In two large rcts 23,24, the combination of bevacizumab and inf was associated with significantly longer pfs than was infα alone. Pooling the pfs data from the two trials in a meta-analysis produced a hr of 0.68 (95% ci: 0.60 to 0.76; p < 0.00001), which represents a 32% reduction in the risk of progression or death with combination therapy. Combination therapy was associated with more grades 3 and 4 adverse events and treatment discontinuations, but in both treatment arms, the most frequently reported grade 3 or 4 effects were infα-associated toxicity. Deaths resulting from adverse effects were reported with combination (n = 8) and with control (n = 7) therapy, and three of those deaths were possibly attributable to treatment with bevacizumab. Notably, no rct of bevacizumab as a single agent has yet to be reported, and bevacizumab should therefore be used in combination only with inf at the present time.

2.7.2. Temsirolimus

One large trial 25 of temsirolimus that included only poor-risk rcc patients compared temsirolimus alone with temsirolimus plus infα and with infα alone.
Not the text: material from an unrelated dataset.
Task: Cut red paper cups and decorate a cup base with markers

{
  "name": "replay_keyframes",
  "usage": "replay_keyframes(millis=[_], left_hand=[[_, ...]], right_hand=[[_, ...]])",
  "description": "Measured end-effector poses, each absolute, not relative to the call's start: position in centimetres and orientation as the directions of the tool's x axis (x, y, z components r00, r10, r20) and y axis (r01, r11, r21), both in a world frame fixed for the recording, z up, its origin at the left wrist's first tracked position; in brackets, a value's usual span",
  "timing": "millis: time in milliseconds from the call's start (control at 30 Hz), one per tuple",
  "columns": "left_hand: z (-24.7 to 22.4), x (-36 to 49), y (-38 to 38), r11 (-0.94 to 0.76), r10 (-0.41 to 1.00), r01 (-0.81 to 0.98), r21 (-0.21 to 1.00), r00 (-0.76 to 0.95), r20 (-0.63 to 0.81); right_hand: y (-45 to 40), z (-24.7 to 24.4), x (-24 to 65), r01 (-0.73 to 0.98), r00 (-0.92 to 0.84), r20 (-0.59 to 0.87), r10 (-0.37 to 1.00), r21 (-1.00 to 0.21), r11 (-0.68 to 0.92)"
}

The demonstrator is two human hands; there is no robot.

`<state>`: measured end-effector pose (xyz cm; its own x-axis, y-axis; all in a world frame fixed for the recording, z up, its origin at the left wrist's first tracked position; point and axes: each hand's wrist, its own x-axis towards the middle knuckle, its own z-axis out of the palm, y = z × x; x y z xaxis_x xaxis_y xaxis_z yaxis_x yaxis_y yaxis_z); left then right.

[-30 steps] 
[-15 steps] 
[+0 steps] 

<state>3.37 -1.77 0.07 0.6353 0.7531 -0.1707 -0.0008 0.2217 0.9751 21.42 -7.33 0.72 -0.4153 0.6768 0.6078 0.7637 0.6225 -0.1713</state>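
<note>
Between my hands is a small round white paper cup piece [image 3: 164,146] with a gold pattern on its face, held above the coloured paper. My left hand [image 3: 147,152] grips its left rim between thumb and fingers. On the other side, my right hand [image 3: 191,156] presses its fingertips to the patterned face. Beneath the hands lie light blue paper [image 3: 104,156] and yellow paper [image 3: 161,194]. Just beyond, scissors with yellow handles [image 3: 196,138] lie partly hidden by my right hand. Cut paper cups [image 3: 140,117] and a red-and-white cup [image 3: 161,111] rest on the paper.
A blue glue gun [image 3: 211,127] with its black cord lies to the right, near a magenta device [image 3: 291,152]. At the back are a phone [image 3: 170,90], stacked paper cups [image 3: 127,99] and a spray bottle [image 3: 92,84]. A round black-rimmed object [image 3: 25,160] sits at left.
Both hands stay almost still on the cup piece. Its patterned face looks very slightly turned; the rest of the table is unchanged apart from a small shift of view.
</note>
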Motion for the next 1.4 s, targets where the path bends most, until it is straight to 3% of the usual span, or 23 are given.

The authors reported longer os with single-agent temsirolimus than with single-agent infα (median: 10.9 months vs. 7.3 months; hr: 0.73; 95% ci: 0.58 to 0.92; p = 0.008). No survival benefit was observed in patients treated with the combination of temsirolimus and infα, but toxicity was increased. Median pfs was also longer in patients treated with temsirolimus, either alone or in combination with infα. Temsirolimus-based regimens were associated with significantly more grades 3 and 4 anemia, neutropenia, and thrombocytopenia; however, in general, temsirolimus alone was better tolerated than was any treatment arm that contained infα.

2.7.3. Thalidomide

One trial 26 (n = 342) compared the combination of thalidomide and infα with infα alone. No difference in os was observed and a 1-month improvement in pfs was seen with combination treatment (3.8 months vs. 2.8 months; p = 0.04). Based on these modest improvements and the considerable toxicity of thalidomide, this treatment should not be routinely used in patients with rcc.

3. CONCLUSIONS

For patients with inoperable locally advanced or metastatic rcc, results from recent rcts indicate that anti-angiogenic agents are superior to infα alone and are therefore recommended as the preferred treatment option as single agents or in combination with inf. In circumstances in which targeted therapies cannot be used, single-agent infα may still occasionally be used as a treatment option, given that it has been shown to improve survival and disease control. The benefits of combined immunotherapy (with or without chemotherapy) over infα alone are unclear, and such combinations should therefore be used only in the context of clinical trials. Common side effects of infα include anorexia, fatigue, nausea and vomiting, dry mouth, shivering, and mood changes. The data are still insufficient to support the routine use of high-dose intravenous il-2 therapy outside of a clinical trial, and the toxicity of this treatment warrants its administration in specialized centers.

Although cytoreductive therapy has been evaluated in combination with inf therapy and has been associated with improved survival, its role in combination with anti-angiogenic agents remains to be established.